A 1.82 kg box moves back and forth on a horizontal frictionless surface between two different springs, as shown. The box is initially pressed against the stronger spring (k1 = 37.0 N/cm), compressing it 3.10 cm, and then is released from rest. By how much will the box compress the weaker spring (k2 = 18.5 N/cm)?
I tried using Uel=1/2 kx^2 to determine the potential force from spring1. And I used that force to spring2 again using U=1/2 kx^2 to determine x, but the answer was wrong.
U1=(1/2)(37.0)N/cm (3.10cm)^2
U2=(1/2)(18.5)N/cm (s cm)^2
U1=U2
2 * (3.10cm)^2 = (s cm)^2
19.22 cm^2 = s^2* cm^2
s = +- sqrt(19.22)
s = +- 4.38cm
To solve this problem, let's break it down step by step.
Step 1: Determine the potential energy stored in the stronger spring (spring 1) when it is compressed by 3.10 cm.
The formula to calculate the potential energy stored in a spring is Uel = 1/2 * k * x^2, where Uel is the elastic potential energy, k is the spring constant, and x is the displacement of the spring from its equilibrium position.
Given that the spring constant for spring 1 is k1 = 37.0 N/cm and the compression of the spring is x1 = 3.10 cm, we can calculate the potential energy stored:
Uel1 = 1/2 * k1 * x1^2
= 1/2 * 37.0 N/cm * (3.10 cm)^2
= 1/2 * 37.0 N/cm * 9.61 cm^2
= 176.85 N·cm
Step 2: Determine the compression of the weaker spring (spring 2) when the box is released from rest.
Since the surface is frictionless and the box is initially at rest, the total mechanical energy of the system is conserved. Therefore, the potential energy stored in spring 1 will be transferred to spring 2 when the box is released.

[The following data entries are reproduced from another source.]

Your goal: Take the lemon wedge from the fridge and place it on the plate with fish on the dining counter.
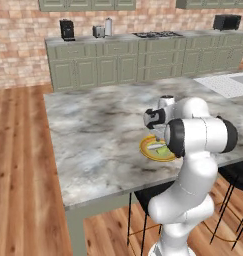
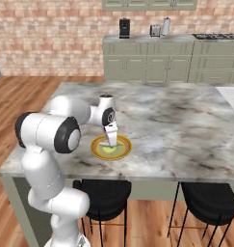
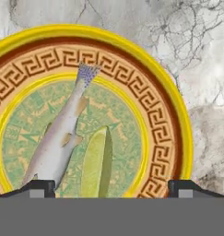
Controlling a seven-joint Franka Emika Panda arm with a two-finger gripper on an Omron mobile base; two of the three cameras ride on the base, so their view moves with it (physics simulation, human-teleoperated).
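In the hand view the plate (image 3: 178,120) is cut off by the left edge. The lower ends of the fish (image 3: 58,143) and the lemon wedge (image 3: 97,166) run out of sight at the bottom, between the fingers (image 3: 37,188), of which just the tips rise into view. In the left base view the arm's elbow hides the plate's right side. In the right base view the lemon wedge is too small to make out.

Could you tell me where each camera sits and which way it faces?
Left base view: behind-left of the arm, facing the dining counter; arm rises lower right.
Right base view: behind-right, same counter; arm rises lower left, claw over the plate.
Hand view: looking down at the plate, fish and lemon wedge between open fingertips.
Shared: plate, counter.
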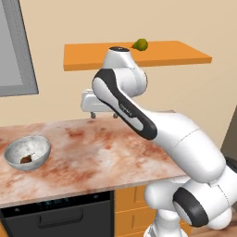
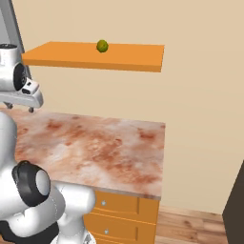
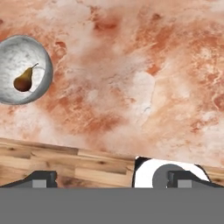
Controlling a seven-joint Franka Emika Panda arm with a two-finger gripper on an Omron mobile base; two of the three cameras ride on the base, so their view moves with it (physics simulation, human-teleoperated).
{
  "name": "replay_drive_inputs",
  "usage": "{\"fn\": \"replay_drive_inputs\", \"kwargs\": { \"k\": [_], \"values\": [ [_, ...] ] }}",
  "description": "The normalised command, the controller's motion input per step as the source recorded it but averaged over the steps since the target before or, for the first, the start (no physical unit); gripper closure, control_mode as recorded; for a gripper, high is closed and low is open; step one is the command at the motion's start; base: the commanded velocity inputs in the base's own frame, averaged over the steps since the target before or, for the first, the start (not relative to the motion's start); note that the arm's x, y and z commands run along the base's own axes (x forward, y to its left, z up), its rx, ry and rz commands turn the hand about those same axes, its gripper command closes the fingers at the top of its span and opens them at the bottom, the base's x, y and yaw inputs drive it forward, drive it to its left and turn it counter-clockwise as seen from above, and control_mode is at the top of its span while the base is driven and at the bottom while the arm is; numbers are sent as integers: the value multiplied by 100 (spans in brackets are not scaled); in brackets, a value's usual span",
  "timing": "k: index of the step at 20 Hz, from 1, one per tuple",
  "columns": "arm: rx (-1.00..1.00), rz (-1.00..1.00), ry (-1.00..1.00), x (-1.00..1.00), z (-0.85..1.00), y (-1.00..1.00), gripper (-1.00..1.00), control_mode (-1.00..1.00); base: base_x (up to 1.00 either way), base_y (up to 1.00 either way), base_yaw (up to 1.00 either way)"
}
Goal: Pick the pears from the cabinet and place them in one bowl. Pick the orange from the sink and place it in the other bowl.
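A kitchen: marbled countertop (image 1: 92,152), oven (image 1: 60,215) beneath, orange drawers (image 2: 121,209), wall shelf (image 2: 95,55).

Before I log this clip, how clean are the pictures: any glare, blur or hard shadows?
Left base view: flat, even light, no glare; the brown pear in the speckled bowl is small and soft-edged. Right base view: even light, only a faint shadow under the cabinet; the green pear reads as a small blob. Hand view: the marbled counter is smeared, the pear crisp.
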Motion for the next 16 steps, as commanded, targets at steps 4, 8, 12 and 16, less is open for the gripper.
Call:
{"fn": "replay_drive_inputs", "kwargs": {
  "k": [4,8,12,16],
  "values": [
    [-4,3,-3,-2,24,-32,-100,-100,0,0,0],
    [-15,0,-22,0,23,-27,-100,-100,0,0,0],
    [-19,0,-19,0,25,-28,-100,-100,0,0,0],
    [-14,0,-3,0,27,-29,-100,-100,0,0,0]
  ]
}}
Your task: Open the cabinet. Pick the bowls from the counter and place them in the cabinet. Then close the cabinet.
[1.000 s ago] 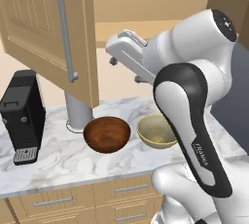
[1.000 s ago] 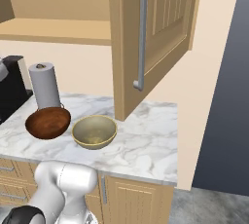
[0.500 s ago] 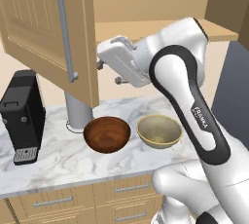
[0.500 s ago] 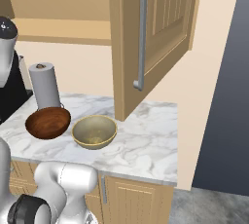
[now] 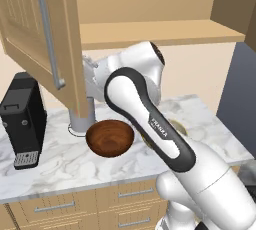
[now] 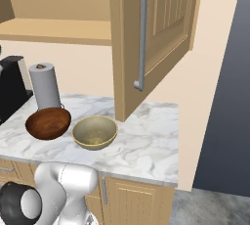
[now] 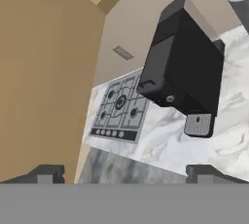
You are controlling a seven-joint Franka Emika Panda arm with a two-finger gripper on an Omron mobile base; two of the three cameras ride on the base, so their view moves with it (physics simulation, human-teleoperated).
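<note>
Cabinet (image 6: 161, 33) doors swung open, bar handles (image 6: 140, 31) apparently vertical.

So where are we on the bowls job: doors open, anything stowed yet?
Done: both cabinet doors stand open, shelf bare. In hand: nothing; the pincer is open, facing the black coffee machine. Left: the brown bowl and beige bowl both sit on the counter; each needs shelving, then the doors closing.
</note>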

Using the principle of conservation of energy, we can equate the potential energy stored in spring 1 to the potential energy stored in spring 2:
Uel1 = Uel2
Substituting the values we obtained earlier:
176.85 N·cm = 1/2 * k2 * x2^2
Solving for x2 (the compression of spring 2), we get:
x2^2 = 2 * (176.85 N·cm) / k2
x2 = √(2 * (176.85 N·cm) / k2)
x2 = √(2 * (176.85 N·cm) / 18.5 N/cm)
x2 = √(19.10 cm)
x2 ≈ 4.372 cm
Therefore, the box will compress the weaker spring (spring 2) by approximately 4.372 cm.